Garcia welcomes the flip in what men and women want in their relationships because it shows “the sexual double standard is getting smaller.”
“Just as we’re seeing more stay-at-home dads or seeing more women in the workforce, American culture is really changing in terms of what’s expected in family life, and that includes relationships, or raising kids and working,” he says.
So, why are guys more likely to want kids?
“We still hold onto these notions of males leaving heirs,” Garcia says. “It’s kind of a cultural importance, and it’s a biological imperative.”
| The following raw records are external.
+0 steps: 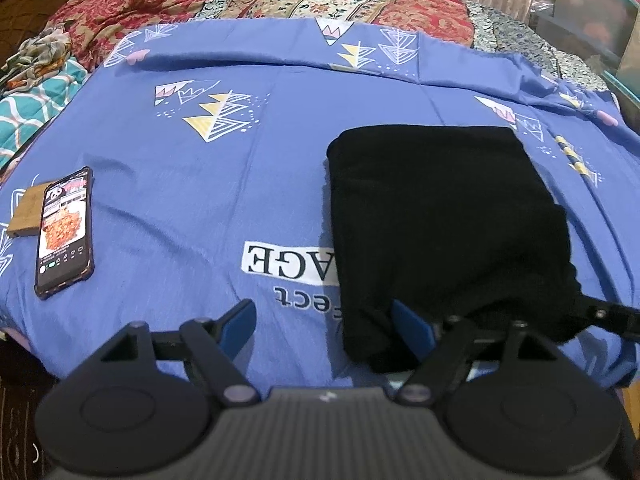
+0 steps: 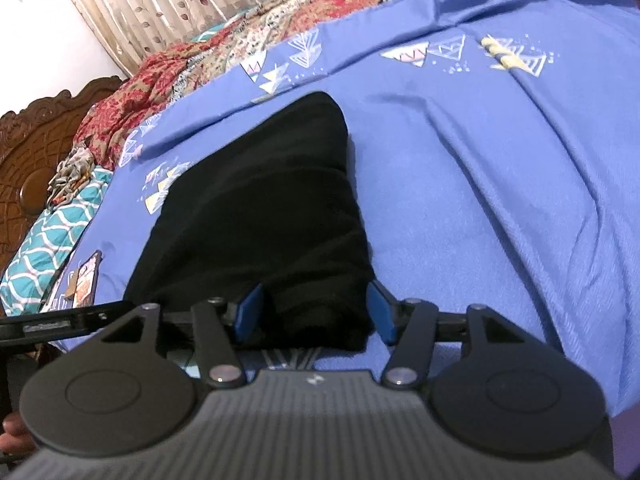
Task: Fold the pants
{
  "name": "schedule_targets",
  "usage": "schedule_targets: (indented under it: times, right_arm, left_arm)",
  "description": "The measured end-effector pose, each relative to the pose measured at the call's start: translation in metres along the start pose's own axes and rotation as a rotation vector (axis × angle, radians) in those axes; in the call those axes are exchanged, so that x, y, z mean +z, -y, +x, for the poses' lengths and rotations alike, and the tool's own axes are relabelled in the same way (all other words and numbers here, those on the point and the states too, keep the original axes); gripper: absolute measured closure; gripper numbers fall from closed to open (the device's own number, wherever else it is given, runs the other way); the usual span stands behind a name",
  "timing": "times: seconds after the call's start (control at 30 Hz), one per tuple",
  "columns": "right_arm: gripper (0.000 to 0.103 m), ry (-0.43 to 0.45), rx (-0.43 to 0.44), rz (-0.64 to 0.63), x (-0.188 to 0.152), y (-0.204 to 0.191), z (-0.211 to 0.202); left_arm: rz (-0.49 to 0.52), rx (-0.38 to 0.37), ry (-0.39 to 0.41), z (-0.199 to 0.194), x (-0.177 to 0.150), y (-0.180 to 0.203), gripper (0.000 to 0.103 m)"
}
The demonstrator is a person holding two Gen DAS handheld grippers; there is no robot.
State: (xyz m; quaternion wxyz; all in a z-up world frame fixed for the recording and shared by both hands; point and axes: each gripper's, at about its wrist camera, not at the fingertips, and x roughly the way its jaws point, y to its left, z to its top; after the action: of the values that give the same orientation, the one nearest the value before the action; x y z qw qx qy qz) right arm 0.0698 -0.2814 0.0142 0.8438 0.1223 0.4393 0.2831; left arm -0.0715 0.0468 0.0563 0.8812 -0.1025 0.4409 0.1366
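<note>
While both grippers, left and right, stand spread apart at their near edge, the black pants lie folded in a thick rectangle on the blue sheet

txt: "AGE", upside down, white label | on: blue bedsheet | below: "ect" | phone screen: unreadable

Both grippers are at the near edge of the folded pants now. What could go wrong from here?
1. The right gripper is open astride only the near corner of the black pants; closing there may catch one layer, and the fold could fall open.
2. The left gripper is open, one finger at the hem; dragging may bunch the blue bedsheet.
3. A leftward sweep could hit the smartphone.
</note>
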Motion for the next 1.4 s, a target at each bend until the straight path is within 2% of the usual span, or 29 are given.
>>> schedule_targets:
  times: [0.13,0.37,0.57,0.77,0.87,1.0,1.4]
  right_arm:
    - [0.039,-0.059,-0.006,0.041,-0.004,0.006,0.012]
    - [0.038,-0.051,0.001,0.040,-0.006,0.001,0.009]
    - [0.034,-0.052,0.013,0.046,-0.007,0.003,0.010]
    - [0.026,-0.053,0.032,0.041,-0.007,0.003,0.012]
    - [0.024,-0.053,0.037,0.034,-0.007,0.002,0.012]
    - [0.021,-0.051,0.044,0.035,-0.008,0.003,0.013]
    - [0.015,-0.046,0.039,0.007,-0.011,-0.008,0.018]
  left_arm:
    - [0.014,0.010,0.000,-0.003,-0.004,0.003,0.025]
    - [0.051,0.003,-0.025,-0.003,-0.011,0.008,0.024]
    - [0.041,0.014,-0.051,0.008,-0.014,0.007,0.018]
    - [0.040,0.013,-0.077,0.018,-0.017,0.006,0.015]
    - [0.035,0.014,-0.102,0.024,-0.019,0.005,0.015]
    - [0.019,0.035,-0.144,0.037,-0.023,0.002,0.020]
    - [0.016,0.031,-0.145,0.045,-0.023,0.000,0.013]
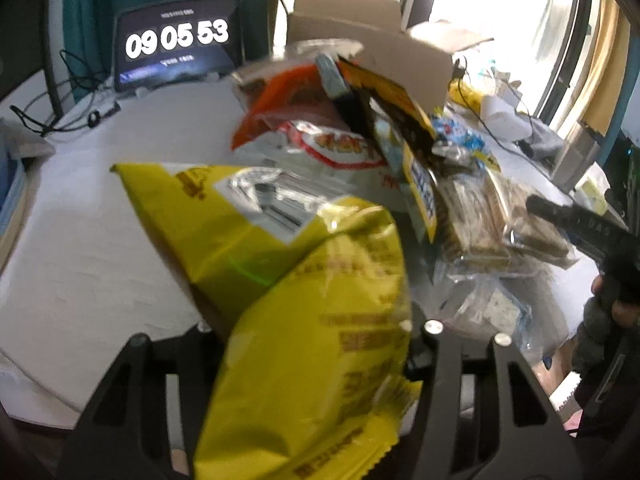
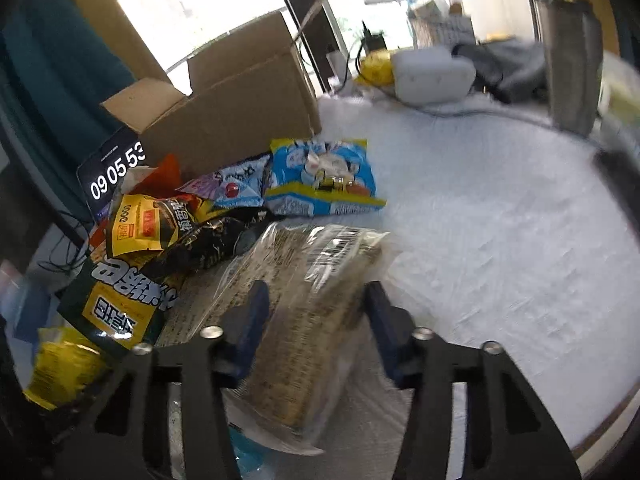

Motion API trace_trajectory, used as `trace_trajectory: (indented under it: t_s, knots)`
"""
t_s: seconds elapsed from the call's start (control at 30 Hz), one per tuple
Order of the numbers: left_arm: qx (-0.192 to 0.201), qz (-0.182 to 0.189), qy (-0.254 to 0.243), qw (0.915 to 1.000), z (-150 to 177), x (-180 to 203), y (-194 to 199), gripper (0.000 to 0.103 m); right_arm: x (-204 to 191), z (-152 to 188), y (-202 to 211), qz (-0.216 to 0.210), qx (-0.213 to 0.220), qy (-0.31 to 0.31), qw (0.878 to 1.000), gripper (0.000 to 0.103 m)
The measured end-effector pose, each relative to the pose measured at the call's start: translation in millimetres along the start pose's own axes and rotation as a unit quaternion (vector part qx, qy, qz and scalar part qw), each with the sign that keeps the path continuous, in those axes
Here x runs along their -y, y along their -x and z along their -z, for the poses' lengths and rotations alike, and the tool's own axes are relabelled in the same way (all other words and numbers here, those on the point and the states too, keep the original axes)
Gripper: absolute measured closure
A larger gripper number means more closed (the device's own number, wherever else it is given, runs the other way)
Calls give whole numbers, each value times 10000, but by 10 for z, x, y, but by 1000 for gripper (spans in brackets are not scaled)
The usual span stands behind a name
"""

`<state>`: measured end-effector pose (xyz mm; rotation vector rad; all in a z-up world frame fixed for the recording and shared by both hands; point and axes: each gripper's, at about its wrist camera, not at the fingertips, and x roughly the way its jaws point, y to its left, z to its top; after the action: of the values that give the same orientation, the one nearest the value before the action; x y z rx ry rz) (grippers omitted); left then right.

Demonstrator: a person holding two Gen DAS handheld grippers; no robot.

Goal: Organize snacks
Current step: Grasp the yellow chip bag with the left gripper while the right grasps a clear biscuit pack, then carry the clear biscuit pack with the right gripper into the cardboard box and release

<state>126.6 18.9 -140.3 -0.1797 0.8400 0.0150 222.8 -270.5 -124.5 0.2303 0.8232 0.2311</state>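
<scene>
A big yellow snack bag (image 1: 320, 292) fills the left wrist view. It stands crumpled between the jaws of my left gripper (image 1: 312, 332), which is shut on it; the bag hides the pads. My right gripper (image 2: 316, 312) is shut on a clear-wrapped pack of brown crackers (image 2: 316, 280), with a blue pad on each long side. From the left wrist, this gripper (image 1: 538, 204) shows as a black body at the right edge, on the same pack (image 1: 480, 216). Behind lies a pile of snack bags: a black-and-yellow one (image 2: 148, 220), a red-and-white one (image 1: 320, 144), and a blue cartoon one (image 2: 324, 176).
An open cardboard box (image 2: 240, 100) stands behind the pile. A phone showing a timer (image 1: 176, 44) leans at the back left beside cables (image 1: 72, 112). A white cloth (image 2: 500, 220) covers the table. A white device (image 2: 432, 76) and clutter sit at the far edge.
</scene>
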Motion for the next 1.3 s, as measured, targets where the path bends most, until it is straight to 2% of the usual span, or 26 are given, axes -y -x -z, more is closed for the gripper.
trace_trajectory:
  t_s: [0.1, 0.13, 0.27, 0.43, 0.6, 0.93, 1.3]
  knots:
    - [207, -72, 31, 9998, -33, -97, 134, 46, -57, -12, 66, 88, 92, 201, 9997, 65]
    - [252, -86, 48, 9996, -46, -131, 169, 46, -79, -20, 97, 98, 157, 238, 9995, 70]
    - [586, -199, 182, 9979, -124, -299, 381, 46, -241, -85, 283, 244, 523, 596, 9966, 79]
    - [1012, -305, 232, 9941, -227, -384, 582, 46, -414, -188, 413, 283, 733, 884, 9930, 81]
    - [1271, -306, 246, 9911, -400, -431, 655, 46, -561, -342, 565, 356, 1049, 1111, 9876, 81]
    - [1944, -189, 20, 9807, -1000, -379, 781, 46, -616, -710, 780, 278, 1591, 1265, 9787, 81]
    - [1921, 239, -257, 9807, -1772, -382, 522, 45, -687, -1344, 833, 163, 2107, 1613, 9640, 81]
But there may be a deeper biological reason, too.
“The realistic side of reproduction is that childbearing is a much bigger toll on women,” he explains. “Women alone have parental certainty and the biggest brunt of reproduction. It’s a much bigger challenge in today’s world for women.”
My translation: Guys are more likely to want kids because we’re not the ones stuck carrying around extra pounds of tissue and amniotic fluid for nine months. (And that probably explains why so many congressmen vote against abortion, too.) Women understand that cost, so they’re more likely to say “No, thanks.” (Fire away, Internet commenters.)
I ask Garcia if he has any advice for Jane.
“If she doesn’t want to have kids, I say, be upfront about it,” he suggests. “Be upfront that ‘I’m a professional woman, this is what I want, this is who I am. And I don’t want to have kids, but I do want someone to share my life with.’”
He points out that finding a partner can depend on time, location, and even the economic climate.
“I think with time she’ll find someone,” he encourages.
Jane is still trying the Internet. She’s ditched Match and eHarmony and has moved on to Zoosk’s iPhone app. I’ll check in with her in a few months.
After I email her Garcia’s thoughts, she writes back:
“With the societal pressure to procreate and mankind’s innate desire leave a legacy, I understand that I may not find someone. When searching for a partner, everyone has their own priorities. Mine just happen to be one that not many share, but that doesn’t mean I should give up or give in. After all, there isn’t a very good return policy on children.”